Namun demikian, mutu pendidikan belum meningkat secara optimal. Meluasnya akses pendidikan belum berbanding lurus dengan peningkatan mutu pendidikan.
Hasil survey PISA 2018 menunjukkan 60 (enam puluh) sampai dengan 70 (tujuh puluh) persen peserta didik Indonesia masih berada di bawah standar kemampuan minimum dalam sains, matematika, dan membaca.
Indikator lain adalah hasil UNBK yang masih belum tersebar secara merata. Dua propinsi di pulau Jawa mengalahkan rata-rata skor kelompok 10 persen tertinggi di 10 (sepuluh) propinsi lain di luar pulau Jawa.
Beberapa faktor penyebab rendahnya mutu pendidikan itu antara lain masih rendahnya kompetensi dan kreatifitas guru dalam mengajar.

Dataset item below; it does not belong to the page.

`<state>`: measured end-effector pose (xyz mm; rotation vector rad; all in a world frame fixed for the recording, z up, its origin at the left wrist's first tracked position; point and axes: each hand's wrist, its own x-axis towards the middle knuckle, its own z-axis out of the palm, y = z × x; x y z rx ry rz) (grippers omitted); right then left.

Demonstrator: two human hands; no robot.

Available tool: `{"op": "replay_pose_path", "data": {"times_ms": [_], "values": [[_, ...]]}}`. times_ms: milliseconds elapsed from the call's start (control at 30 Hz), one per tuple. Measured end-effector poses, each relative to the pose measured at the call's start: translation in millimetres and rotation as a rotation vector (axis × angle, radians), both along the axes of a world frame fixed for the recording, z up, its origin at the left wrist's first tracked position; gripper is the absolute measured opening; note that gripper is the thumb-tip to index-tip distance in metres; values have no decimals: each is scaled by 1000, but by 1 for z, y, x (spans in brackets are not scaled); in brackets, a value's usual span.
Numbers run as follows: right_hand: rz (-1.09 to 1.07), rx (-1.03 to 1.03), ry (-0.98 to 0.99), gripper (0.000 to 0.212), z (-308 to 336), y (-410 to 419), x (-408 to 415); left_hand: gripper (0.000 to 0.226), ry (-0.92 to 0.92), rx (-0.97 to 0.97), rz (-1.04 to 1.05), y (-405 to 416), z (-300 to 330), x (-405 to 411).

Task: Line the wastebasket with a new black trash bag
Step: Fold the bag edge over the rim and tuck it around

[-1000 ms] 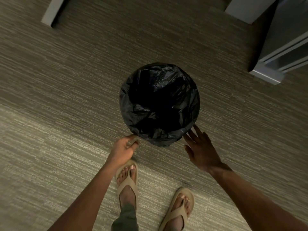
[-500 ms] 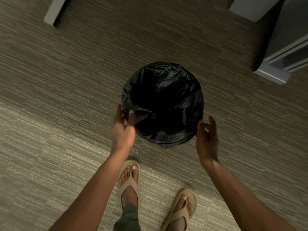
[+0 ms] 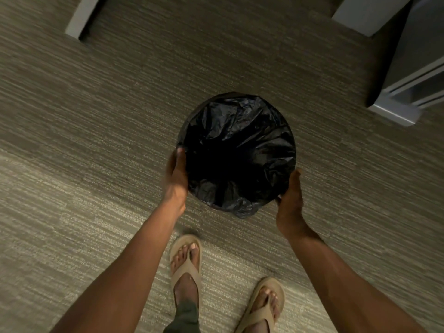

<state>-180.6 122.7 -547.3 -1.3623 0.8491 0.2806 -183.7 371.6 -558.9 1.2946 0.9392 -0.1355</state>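
Note:
A round wastebasket stands on the carpet, wholly covered by a black trash bag (image 3: 236,150) that lines its inside and folds over its rim, so the basket itself is hidden. My left hand (image 3: 176,175) presses flat against the bag at the left side of the rim, its thumb over the edge. On the lower right side, my right hand (image 3: 290,195) cups the bag-covered rim. A loose fold of bag hangs at the near edge between the two hands.
Grey striped carpet (image 3: 96,140) surrounds the basket. A grey cabinet (image 3: 413,75) stands at the far right, and pale furniture legs (image 3: 81,18) sit at the top left and top right. My feet in tan sandals (image 3: 186,263) stand just behind the basket.
Both hands moved up from the near side of the basket to its left and right sides and closed in against the bag-covered rim.

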Motion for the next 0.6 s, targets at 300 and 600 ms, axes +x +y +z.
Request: {"op": "replay_pose_path", "data": {"times_ms": [300, 600], "values": [[1229, -1356, -718, 66, 10, -11, 28, 58, -506, 1138, -656, -27, 43, -20], [1968, -1593, -92, 56, 24, 4, 109, 60, -330, 1075, -1489, -54, 32, -58]]}}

Rata-rata skor uji kompetensi guru di Indonesia yaitu 57 dari skala 0 – 100. Kemudian, studi yang dilakukan oleh TIMSS (The Trends in International Mathematics and Science Study) tahun 2015 menunjukkan interaksi guru dan siswa dalam pembelajaran tidak merangsang adanya kemampuan analitis dan berpikir tingkat tinggi siswa (HOTS).
Berbagai upaya dan terobosan telah dilakukan pemerintah untuk memecahkan permasalahan peningkatan mutu pendidikan. Salah satu terobosan yang diluncurkan Kemendikbud adalah Program Sekolah Penggerak (PSP). Sekolah Penggerak adalah sekolah yang berfokus pada pengembangan hasil belajar siswa secara holistik untuk mewujudkan Profil Pelajar Pancasila (Kepmendikbud nomor 1177/ M/ 2020 tentang Sekolah Penggerak).